I also liked in book 2 (What Katy Did at School) how Miss Jane the crabby old maid teacher gets sick, and Katy takes care of her and straightens her nighttable, and Miss Jane just says thank you and thaws a tiny bit. When she recovers from her long illness she is still a crabby, annoying person. In most books of the genre, Miss Jane would suddenly have gotten a new hairstyle and personality (a la aunt polly in Pollyanna) and gotten married and seemed 30 years younger all of a sudden (with a girlish sparkling laugh and a frilly bedjacket, naturally, much happier and with some hidden personal talent or noble past revealed and sorrow fixed). NO. Miss Jane gets to keep being an uptight, crabby schoolteacher. I like that!

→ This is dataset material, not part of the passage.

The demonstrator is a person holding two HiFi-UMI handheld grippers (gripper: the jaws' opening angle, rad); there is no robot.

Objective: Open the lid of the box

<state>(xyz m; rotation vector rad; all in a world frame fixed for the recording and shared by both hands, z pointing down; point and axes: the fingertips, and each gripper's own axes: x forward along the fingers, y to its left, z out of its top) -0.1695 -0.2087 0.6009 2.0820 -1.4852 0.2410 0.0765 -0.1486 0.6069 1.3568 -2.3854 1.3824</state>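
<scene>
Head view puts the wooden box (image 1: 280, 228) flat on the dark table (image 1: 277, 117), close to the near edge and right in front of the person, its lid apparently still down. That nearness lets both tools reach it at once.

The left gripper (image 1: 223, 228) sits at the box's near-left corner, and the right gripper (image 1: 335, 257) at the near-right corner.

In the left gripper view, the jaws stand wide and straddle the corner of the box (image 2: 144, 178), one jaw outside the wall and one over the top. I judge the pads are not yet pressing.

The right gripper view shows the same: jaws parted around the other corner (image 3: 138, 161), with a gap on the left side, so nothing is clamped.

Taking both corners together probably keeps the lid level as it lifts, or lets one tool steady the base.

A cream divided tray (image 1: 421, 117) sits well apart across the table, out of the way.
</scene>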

The one about Clover going west was good too. I lucked out to find this hardback edition of all 5 of them together. I think there is even one more about Johnnie, the youngest girl.
Posted by: badgerbag | June 07, 2007 at 05:07 PM
Oh and Els you should read "Elsie Dinsmore on the Loose" -- a very silly parody.
Posted by: badgerbag | June 07, 2007 at 05:08 PM
Hmmmm, I was swallowing all that up like candy. Issues ---> me. However, I am mostly spared at present in terms of my chronic pain, so I can afford to be all tra-la-la about its lessons. I guess, when I think about it, I want credit for all that virtue! I want credit for being a cheerful, hopeful, fairly neat, patient motherfucker considering all the agony I have to put with.
On the other hand, I'm not gonna be like this auntie or my buddhist cousin and frown at all those who suffer for not being stoic or virtuous about it.
I so need to read this book.
Posted by: cher | June 08, 2007 at 11:18 AM
PS-- Teach me some lesson of pain, k? I've got lotsa equipment at the ready!